Problem to work on:
All of the data that follows should be written out exactly.

◇ ◇ ◇ ◇ ◇

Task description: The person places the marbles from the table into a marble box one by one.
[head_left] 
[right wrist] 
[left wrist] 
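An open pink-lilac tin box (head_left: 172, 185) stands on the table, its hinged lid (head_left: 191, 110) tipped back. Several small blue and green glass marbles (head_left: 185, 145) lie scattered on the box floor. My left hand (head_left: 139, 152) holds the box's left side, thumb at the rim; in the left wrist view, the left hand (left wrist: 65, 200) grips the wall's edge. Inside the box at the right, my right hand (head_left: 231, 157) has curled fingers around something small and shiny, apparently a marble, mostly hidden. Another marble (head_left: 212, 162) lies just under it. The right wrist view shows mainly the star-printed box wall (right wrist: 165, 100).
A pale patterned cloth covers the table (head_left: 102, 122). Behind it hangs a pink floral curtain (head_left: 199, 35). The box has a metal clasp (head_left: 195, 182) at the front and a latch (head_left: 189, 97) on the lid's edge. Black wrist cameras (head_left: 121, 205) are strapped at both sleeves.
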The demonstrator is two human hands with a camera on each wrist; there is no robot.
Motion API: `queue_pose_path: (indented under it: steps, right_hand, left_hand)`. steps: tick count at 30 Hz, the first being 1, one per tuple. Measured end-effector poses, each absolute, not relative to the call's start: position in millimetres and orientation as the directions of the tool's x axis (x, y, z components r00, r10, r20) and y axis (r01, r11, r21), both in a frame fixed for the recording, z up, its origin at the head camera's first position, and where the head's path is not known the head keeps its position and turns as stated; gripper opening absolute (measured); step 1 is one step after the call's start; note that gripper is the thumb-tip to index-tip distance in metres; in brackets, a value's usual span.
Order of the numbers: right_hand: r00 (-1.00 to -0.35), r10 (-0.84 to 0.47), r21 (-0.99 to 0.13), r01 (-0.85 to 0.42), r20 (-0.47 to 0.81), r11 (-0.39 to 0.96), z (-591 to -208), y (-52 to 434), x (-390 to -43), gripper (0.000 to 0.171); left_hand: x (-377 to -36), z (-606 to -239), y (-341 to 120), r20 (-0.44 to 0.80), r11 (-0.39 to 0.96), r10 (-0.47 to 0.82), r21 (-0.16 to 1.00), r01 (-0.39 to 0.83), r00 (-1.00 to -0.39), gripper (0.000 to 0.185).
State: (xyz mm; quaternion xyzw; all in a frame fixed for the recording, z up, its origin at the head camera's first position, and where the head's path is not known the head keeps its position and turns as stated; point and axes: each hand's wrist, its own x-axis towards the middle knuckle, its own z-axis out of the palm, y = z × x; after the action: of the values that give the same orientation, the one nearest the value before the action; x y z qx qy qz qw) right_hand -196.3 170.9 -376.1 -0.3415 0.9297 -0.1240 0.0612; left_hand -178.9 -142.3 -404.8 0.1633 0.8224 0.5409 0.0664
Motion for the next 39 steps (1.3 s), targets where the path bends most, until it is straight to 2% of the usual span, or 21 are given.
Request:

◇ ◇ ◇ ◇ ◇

Solution:
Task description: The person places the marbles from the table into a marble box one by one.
[head_left] 
[right wrist] 
[left wrist] 
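An open pink-lilac tin box (head_left: 172, 185) stands on the table, its hinged lid (head_left: 191, 110) tipped back. Several small blue and green glass marbles (head_left: 185, 145) lie scattered on the box floor. My left hand (head_left: 139, 152) holds the box's left side, thumb at the rim; in the left wrist view, the left hand (left wrist: 65, 200) grips the wall's edge. Inside the box at the right, my right hand (head_left: 231, 157) has curled fingers around something small and shiny, apparently a marble, mostly hidden. Another marble (head_left: 212, 162) lies just under it. The right wrist view shows mainly the star-printed box wall (right wrist: 165, 100).
A pale patterned cloth covers the table (head_left: 102, 122). Behind it hangs a pink floral curtain (head_left: 199, 35). The box has a metal clasp (head_left: 195, 182) at the front and a latch (head_left: 189, 97) on the lid's edge. Black wrist cameras (head_left: 121, 205) are strapped at both sleeves.
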The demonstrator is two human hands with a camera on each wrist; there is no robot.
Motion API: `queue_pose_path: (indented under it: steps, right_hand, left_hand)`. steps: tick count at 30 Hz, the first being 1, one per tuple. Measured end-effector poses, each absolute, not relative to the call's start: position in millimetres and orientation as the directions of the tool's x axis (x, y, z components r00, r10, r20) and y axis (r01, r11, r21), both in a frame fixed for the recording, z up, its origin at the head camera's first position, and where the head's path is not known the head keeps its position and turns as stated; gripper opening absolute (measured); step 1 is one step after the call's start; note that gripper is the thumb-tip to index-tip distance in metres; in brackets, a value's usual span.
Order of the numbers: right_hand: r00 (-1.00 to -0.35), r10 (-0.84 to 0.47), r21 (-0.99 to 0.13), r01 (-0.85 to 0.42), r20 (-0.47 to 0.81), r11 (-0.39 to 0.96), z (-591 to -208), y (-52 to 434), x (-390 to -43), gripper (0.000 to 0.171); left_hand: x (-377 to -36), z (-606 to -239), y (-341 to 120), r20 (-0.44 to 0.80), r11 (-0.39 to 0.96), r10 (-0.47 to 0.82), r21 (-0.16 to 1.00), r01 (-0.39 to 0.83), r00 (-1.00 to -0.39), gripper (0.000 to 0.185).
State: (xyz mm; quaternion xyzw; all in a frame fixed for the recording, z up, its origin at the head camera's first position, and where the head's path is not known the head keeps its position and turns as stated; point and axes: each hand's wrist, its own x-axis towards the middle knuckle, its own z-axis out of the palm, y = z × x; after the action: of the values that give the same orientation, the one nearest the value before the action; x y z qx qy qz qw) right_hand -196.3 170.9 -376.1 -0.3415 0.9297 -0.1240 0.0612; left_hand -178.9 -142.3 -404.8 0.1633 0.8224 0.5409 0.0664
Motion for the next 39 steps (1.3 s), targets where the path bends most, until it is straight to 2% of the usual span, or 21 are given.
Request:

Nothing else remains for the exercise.